Translation not up to date
Bir Decision Optimization modelini devreye alabilir, işleri oluşturabilir ve izleyebilir ve Watson Machine Learning Python istemcisinikullanarak çözümler elde edebilirsiniz.
Modelinizi devreye almak için bkz. Model devreye alımı.
Daha fazla bilgi için bkz.
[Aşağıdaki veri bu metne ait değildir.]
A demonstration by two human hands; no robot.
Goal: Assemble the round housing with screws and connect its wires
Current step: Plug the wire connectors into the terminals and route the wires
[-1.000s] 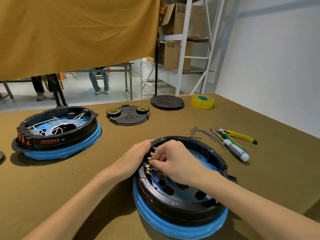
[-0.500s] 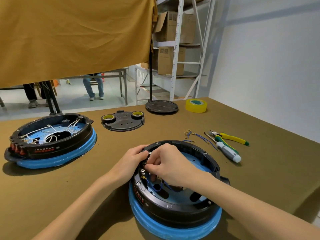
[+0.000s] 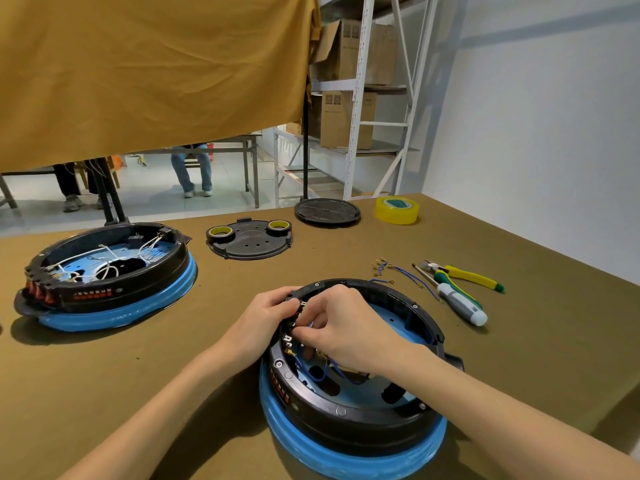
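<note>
A round black housing [image 3: 349, 417] with a blue lower ring lies on the table right before me. Metal terminals [image 3: 288, 341] line its inner left wall, and blue wires [image 3: 320, 374] loop across its blue floor. My left hand [image 3: 265, 315] grips the housing's left rim from outside. My right hand [image 3: 341, 327] reaches inside, its fingertips pinching a blue wire end at the terminals. The exact contact point is hidden by my fingers.
A second housing [image 3: 114, 289] with white wires sits at the left. Behind lie a black cover plate [image 3: 249, 242] carrying two tape rolls, a black lid [image 3: 327, 211] and yellow tape [image 3: 396, 210]. Loose blue wires [image 3: 398, 271], a screwdriver [image 3: 457, 301] and pliers [image 3: 467, 275] lie right.
The camera view has shifted slightly. My right hand's fingertips have shifted a little along the terminal row; my left hand has stayed on the rim.
</note>
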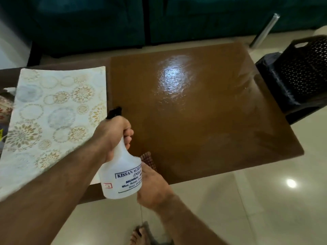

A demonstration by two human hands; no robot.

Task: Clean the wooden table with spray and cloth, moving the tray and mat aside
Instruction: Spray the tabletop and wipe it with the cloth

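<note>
Left hand [113, 137] is curled round the bottle [122, 174] above the table [203, 121]; spray could wet the mat [53, 112] beside it.

A home living room. A low wooden bench [203, 117] stands on glossy cream floor tiles [247, 200], with a dark teal sofa [106, 20] just beyond its far edge. A floral patterned mat [53, 112] covers its left end, and a black perforated plastic basket [304, 71] sits off its right edge.
</note>
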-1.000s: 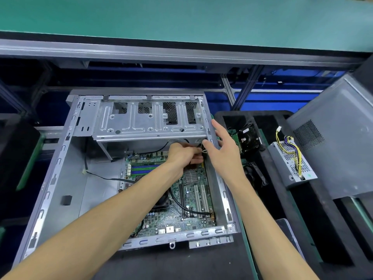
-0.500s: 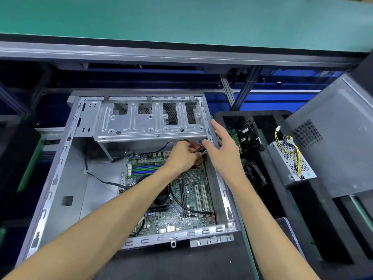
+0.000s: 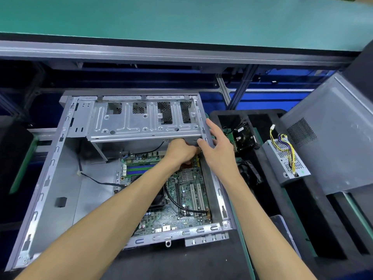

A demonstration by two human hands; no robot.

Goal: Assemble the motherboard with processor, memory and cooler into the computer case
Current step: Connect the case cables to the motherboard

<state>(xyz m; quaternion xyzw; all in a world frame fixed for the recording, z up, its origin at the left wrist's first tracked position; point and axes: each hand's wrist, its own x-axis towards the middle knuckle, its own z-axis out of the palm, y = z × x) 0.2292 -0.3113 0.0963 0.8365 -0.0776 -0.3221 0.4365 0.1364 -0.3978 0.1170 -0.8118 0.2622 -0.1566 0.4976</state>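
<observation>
The open grey computer case [image 3: 50, 164] lies on its side. The green motherboard [image 3: 187, 201] sits in its right half, with blue and green memory slots [image 3: 139, 168] and a black cooler fan [image 3: 159, 199] partly hidden by my left forearm. My left hand [image 3: 181, 152] reaches to the board's far edge, under the drive cage [image 3: 141, 120]. Its fingers are curled on a thin cable and the fingertips are hidden. My right hand [image 3: 218, 150] rests on the case's right wall with its fingers spread and its thumb inside the case.
A black cable [image 3: 181, 205] crosses the board and another [image 3: 96, 180] runs along the case floor. To the right, a black foam tray holds a hard drive [image 3: 244, 136] and a power supply [image 3: 286, 160] with yellow wires. A grey side panel [image 3: 333, 138] leans at the far right.
My left hand has moved away from me, further under the drive cage, and the thin wires seen at its fingertips are now hidden. My right hand stays on the case wall.
</observation>
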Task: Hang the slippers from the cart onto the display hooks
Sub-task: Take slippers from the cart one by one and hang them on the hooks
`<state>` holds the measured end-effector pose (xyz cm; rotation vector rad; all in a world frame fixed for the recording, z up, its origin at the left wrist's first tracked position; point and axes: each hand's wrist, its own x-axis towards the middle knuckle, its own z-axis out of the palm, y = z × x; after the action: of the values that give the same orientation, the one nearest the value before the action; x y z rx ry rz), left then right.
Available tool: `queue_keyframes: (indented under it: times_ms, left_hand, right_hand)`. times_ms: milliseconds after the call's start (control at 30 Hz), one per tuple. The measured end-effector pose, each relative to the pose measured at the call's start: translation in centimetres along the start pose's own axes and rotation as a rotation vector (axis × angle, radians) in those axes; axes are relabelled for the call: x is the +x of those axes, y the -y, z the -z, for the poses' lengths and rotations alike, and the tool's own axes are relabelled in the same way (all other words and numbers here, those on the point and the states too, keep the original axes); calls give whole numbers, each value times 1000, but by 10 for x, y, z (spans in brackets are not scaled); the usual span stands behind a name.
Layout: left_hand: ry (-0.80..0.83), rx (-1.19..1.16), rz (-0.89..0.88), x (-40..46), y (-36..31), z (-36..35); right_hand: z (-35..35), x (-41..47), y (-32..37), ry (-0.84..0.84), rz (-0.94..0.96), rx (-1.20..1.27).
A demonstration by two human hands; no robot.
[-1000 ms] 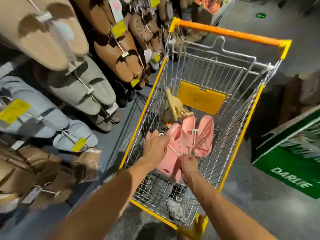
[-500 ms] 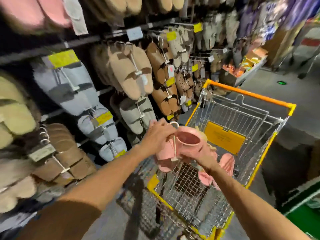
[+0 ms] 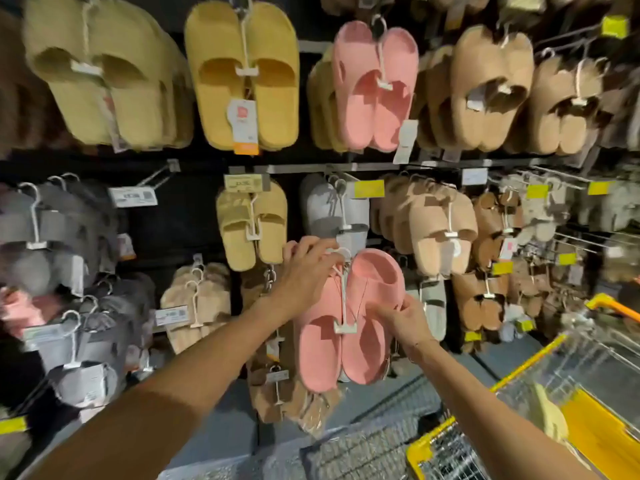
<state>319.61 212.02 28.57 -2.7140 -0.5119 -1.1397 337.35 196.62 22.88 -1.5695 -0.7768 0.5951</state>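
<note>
I hold a pair of pink slippers (image 3: 349, 327) on a white plastic hanger up in front of the display wall. My left hand (image 3: 304, 271) grips the top of the pair at the hanger's hook. The right slipper's side is pinched by my right hand (image 3: 407, 318). The pair hangs just below a grey pair (image 3: 332, 209) on its hook. A matching pink pair (image 3: 375, 88) hangs in the top row. The yellow-rimmed wire cart (image 3: 540, 393) is at the lower right, with a pale yellow slipper (image 3: 550, 414) inside.
Rows of hooks carry yellow slippers (image 3: 242, 74), tan fuzzy slippers (image 3: 491, 88), grey pairs (image 3: 45, 233) and brown ones. A bare hook with a price tag (image 3: 133, 195) sticks out at the middle left. Grey floor shows below the wall.
The pink pair has been lifted out of the cart and raised to the display wall. My view has swung up and left from the cart to the hooks.
</note>
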Motion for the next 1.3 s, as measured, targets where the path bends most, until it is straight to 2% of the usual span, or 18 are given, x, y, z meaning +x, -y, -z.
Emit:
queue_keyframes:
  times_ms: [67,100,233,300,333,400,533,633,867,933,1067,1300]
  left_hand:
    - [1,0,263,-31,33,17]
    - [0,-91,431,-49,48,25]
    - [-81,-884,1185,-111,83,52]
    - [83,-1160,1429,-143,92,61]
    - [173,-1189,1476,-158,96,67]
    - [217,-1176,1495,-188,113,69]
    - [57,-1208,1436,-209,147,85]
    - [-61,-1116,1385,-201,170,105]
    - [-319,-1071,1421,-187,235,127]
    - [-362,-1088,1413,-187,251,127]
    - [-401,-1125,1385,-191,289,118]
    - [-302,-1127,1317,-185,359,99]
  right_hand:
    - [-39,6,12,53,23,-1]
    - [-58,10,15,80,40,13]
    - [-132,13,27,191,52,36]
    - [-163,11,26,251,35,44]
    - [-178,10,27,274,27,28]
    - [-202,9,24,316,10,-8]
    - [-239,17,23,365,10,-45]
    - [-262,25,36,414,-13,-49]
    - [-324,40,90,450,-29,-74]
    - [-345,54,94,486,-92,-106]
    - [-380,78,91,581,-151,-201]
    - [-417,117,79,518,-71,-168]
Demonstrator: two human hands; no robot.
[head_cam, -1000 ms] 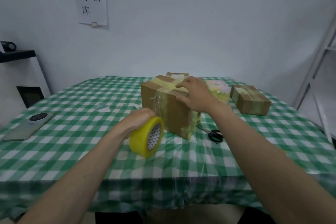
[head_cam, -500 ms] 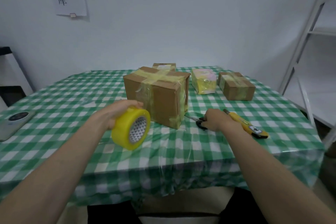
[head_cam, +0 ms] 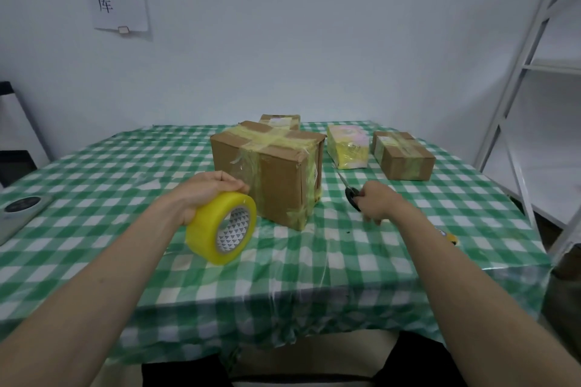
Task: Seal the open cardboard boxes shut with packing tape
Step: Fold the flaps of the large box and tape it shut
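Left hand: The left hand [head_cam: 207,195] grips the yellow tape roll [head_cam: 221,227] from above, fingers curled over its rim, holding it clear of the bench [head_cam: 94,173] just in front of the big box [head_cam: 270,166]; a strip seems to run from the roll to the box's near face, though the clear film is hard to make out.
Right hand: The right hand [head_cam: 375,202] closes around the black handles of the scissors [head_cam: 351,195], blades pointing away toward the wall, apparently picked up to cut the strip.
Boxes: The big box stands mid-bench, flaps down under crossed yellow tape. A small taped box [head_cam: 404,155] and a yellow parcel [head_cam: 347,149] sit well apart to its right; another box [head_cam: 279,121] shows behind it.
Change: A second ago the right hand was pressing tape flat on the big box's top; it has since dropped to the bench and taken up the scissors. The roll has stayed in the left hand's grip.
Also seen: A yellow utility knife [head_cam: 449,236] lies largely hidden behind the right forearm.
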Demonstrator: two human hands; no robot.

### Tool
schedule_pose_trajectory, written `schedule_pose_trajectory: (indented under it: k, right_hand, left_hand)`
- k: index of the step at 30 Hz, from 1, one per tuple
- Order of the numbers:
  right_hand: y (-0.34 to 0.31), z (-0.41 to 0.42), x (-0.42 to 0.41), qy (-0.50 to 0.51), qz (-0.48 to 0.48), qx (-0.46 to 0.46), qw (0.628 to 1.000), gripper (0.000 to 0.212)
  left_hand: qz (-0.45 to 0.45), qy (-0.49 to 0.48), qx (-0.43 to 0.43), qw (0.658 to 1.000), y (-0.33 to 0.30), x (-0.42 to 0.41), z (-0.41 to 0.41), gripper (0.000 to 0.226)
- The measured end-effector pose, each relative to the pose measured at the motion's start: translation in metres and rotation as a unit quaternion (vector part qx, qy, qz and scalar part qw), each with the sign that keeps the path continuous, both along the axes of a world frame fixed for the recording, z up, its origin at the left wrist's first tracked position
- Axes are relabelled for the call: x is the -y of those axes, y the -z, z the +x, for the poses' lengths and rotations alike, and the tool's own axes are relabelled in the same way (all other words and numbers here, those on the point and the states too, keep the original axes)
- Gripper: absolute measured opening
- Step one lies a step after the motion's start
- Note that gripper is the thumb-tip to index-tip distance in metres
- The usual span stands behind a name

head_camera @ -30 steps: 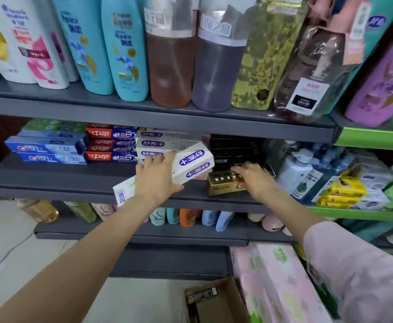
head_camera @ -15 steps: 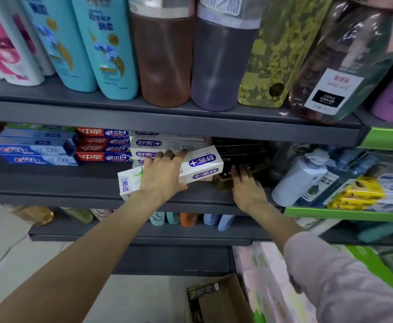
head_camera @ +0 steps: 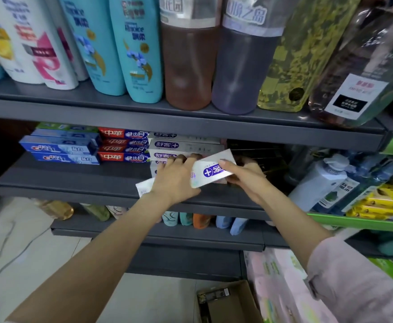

Watson Machine Learning Python istemcisi belgeleri.
- Watson Machine Learning istemci API 'sini kurun.
- Bir istemci yönetim ortamı yaratın.
- Model arşivinizi hazırlayın.
- Modelinizi Watson Machine Learningüzerinden yükleyin.
- Bir konuşlandırma oluşturun.
- Devreye alınan modelinize ilişkin yerleşik verilerle bir iş oluşturun ve izleyin.
- Çözümü görüntüleyin.
- Deploying a DO model with WML
- RunDeployedModel
- ExtendWMLSoftwareSpec
Deploying a DO model with WML örneği, bir Decision Optimization modelinin nasıl devreye alınacağını, işlerin nasıl yaratılacağını ve izleneceğini ve Watson Machine Learning Python istemcisinikullanarak çözümlerin nasıl elde edileceğini gösterir. Bu not defteri , Decision Optimization modeli için diyet örneğini kullanır ve Decision Optimization deneme kullanıcı arabiriminikullanmadan tüm yordamı gerçekleştirmeniz için size yol sağlar.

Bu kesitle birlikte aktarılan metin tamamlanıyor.